At our active adult community, I also see the dark side of traditional roles: guys lounging in front of the t.v. complaining they don't know what to do with themselves while their wives do all the cooking and cleaning and ragefully wonder to each other when they will get to retire. The couples who shared breadwinning and house maintenance more equally seem to age together more peacefully.

Tom said...

. . . if only my post was half as eloquent as your comment!

Anonymous said...

Waiting for the date that feminism bring any real advantage for men. Because women expect expect the men for pay all bills and bring house the milk.

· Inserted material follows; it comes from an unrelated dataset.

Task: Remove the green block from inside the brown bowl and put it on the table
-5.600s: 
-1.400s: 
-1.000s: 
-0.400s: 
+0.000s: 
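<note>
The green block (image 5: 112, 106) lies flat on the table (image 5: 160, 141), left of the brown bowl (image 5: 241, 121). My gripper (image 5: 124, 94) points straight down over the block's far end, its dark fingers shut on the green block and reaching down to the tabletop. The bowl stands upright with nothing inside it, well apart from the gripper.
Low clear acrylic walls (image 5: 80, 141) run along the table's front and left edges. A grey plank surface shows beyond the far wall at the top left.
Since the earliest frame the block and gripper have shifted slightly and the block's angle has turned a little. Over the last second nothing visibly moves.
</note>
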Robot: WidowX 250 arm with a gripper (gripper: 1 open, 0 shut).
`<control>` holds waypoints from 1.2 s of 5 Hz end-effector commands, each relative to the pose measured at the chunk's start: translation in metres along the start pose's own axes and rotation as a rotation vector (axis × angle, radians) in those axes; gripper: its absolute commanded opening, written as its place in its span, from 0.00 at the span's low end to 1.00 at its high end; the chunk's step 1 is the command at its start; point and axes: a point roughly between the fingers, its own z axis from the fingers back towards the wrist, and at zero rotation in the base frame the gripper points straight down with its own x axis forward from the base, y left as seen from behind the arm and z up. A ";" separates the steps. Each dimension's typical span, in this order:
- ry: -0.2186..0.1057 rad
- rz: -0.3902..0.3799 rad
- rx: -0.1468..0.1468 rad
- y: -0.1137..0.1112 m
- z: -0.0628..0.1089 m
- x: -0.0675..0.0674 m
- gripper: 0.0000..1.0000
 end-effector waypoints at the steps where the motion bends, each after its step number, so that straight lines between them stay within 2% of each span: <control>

More fatherhood? Only until he's married with mom. After the divorce, the childrens is hers and he become just an ATM for his sons and daughters.

Sexual revolution? Just for alphas. Housework? It's your obligation now, not just the dishes.

And about other men's problem? Let's see...
- Life expectancy? Is less than 7 years than woman's, depending on your country. And rising.
- Domestic violence against men? They're against address it. They say that only women are victims and only men are perpetrators.
- Suicide rates? Unattended also and growing. And it'll never, depending on feminism.
- Education? There are more and more programs for women to get engineering, science, IT and other "men oriented courses". For men? Nothing. And there are a 'boy crysis', and no one is caring about that.
- Healthcare? No advances at all. Little to no investment on men's health are being done. Blue november encounter some resistance from feminist NGOs.
- Security? Men are more often killed than woman. And no one seems to care.
- Work security? Mens dies more than woman when working. And no one cares.

Feminism might brought some benefits for men. But the prejudices are too great to ignore.